Look through the records below for the word "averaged". Report how many lines have it, and only that number.

─── Materials provided

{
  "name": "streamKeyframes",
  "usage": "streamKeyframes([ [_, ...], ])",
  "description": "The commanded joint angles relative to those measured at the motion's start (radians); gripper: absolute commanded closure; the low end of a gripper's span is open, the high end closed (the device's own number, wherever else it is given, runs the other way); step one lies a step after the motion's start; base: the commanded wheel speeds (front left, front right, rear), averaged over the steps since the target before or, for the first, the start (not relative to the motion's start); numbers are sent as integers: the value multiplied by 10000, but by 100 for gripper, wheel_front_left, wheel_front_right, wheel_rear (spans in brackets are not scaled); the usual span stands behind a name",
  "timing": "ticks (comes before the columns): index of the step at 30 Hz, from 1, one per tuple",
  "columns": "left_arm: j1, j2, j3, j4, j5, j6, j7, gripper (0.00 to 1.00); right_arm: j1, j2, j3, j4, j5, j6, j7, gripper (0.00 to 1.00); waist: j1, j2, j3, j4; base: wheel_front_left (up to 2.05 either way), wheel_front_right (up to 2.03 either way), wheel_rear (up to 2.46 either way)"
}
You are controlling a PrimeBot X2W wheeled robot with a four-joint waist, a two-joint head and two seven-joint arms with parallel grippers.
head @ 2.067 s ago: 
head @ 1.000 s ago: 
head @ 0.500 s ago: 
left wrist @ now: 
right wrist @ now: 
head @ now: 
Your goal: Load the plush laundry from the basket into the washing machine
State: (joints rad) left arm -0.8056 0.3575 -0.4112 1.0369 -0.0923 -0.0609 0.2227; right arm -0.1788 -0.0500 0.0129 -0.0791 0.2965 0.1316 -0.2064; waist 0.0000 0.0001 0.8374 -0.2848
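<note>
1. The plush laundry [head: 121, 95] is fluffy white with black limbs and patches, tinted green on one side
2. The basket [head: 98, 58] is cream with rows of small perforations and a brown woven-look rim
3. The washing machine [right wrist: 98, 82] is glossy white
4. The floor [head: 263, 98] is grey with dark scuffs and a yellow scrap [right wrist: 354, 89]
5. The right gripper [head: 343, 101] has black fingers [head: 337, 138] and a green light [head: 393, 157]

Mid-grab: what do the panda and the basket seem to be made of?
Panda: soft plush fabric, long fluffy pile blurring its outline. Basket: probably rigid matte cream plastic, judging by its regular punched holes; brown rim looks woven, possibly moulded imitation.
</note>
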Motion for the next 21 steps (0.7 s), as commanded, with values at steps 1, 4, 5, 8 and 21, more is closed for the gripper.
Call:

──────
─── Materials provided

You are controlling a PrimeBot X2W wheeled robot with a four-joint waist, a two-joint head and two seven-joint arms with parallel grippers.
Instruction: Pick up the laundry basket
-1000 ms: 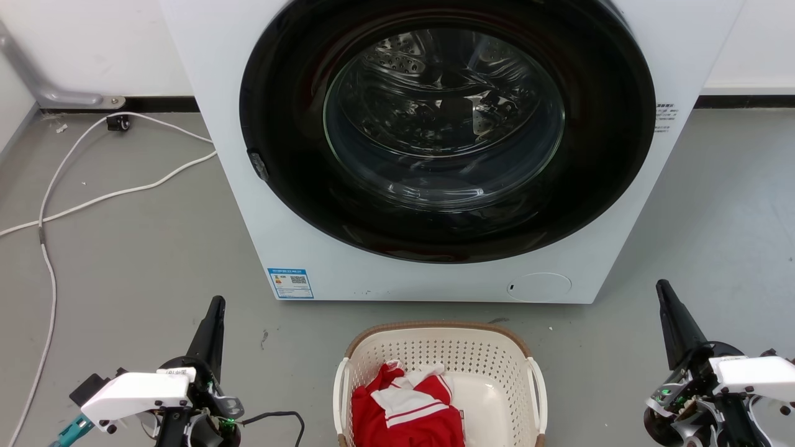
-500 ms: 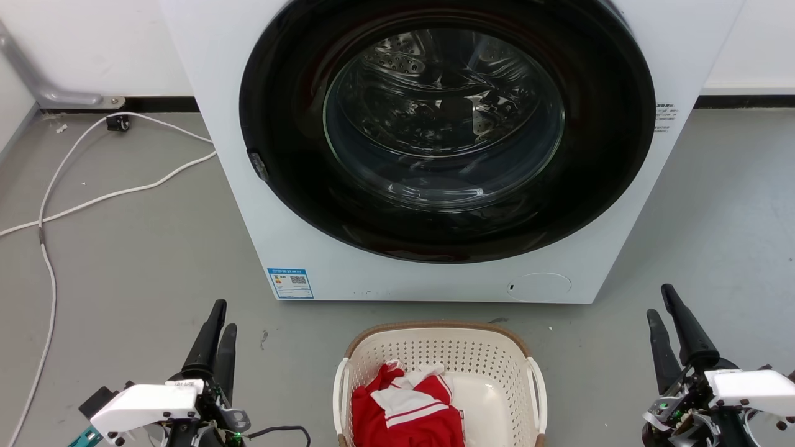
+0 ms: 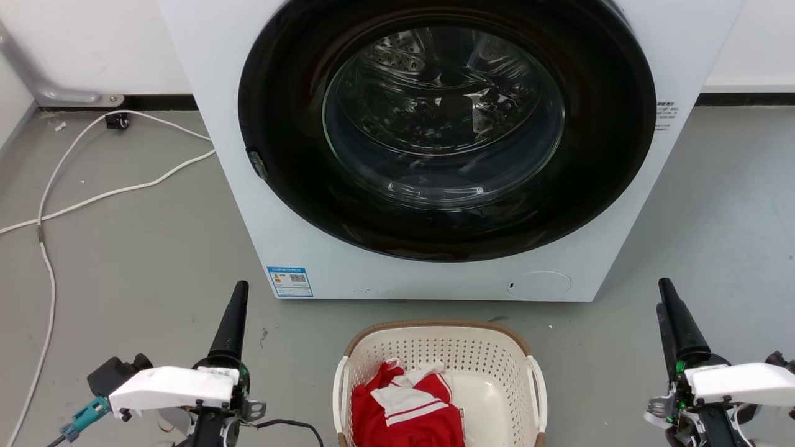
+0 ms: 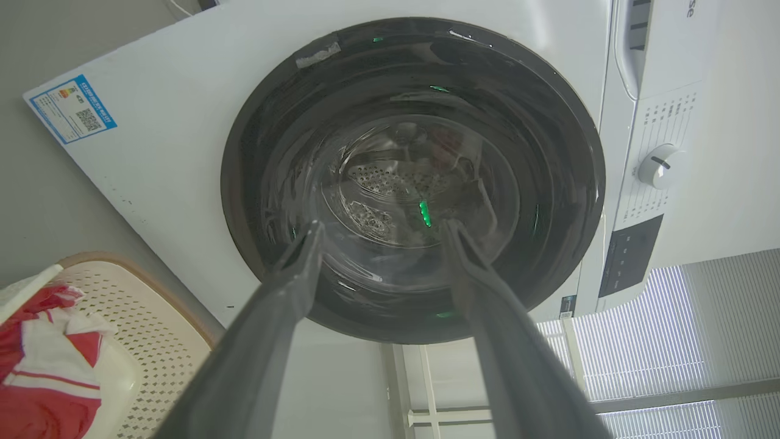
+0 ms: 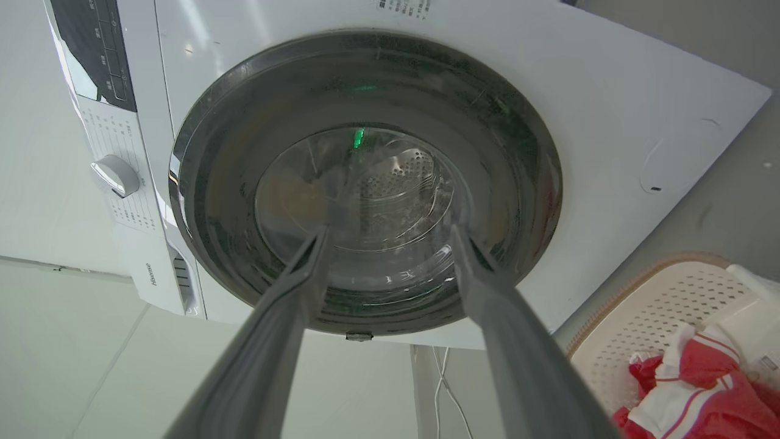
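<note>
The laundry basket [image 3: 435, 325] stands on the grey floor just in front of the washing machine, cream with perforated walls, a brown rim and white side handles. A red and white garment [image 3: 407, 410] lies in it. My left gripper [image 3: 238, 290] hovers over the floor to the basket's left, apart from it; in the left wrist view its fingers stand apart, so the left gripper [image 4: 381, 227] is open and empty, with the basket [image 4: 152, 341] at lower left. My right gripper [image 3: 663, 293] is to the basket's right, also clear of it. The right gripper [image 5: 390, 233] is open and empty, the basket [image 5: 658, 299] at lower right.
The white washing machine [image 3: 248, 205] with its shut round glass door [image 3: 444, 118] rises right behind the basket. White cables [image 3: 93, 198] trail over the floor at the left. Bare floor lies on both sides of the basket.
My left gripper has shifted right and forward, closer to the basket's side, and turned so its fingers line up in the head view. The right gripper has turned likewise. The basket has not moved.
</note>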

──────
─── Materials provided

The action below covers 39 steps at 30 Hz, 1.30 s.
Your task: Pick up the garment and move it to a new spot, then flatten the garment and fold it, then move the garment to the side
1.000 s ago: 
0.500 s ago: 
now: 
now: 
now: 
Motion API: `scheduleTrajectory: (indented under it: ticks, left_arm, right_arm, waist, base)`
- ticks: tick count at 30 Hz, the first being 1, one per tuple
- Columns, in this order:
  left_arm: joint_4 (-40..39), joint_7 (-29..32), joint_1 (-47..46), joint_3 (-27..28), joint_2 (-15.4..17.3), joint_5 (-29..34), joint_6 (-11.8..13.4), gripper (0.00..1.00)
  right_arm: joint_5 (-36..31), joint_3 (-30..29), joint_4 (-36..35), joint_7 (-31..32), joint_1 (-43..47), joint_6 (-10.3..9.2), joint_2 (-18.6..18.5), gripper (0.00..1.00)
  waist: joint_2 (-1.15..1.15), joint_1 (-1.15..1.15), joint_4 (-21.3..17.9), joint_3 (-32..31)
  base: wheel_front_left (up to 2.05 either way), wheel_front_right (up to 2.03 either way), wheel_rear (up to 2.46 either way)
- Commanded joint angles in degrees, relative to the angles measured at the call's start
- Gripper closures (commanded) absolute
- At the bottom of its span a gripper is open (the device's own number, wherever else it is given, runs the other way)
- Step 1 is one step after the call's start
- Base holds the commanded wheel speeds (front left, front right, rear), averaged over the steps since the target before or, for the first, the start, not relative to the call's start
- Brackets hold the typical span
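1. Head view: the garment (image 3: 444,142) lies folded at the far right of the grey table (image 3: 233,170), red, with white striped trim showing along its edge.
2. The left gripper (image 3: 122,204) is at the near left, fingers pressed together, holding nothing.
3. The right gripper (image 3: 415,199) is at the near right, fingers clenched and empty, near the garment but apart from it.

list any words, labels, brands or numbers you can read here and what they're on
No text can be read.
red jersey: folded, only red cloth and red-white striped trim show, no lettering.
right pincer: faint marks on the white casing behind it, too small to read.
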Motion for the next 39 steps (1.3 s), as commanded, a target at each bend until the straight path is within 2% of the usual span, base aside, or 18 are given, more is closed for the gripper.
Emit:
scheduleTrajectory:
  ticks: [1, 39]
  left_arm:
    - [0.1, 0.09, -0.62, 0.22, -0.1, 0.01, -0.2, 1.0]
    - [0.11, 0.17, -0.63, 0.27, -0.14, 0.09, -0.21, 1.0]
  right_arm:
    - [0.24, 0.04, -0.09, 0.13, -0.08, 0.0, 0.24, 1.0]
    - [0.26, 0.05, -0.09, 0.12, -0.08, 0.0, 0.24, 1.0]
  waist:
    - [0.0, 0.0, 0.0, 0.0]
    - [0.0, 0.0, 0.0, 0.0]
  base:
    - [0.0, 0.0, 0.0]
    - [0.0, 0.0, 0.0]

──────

▶ **Task response**:
2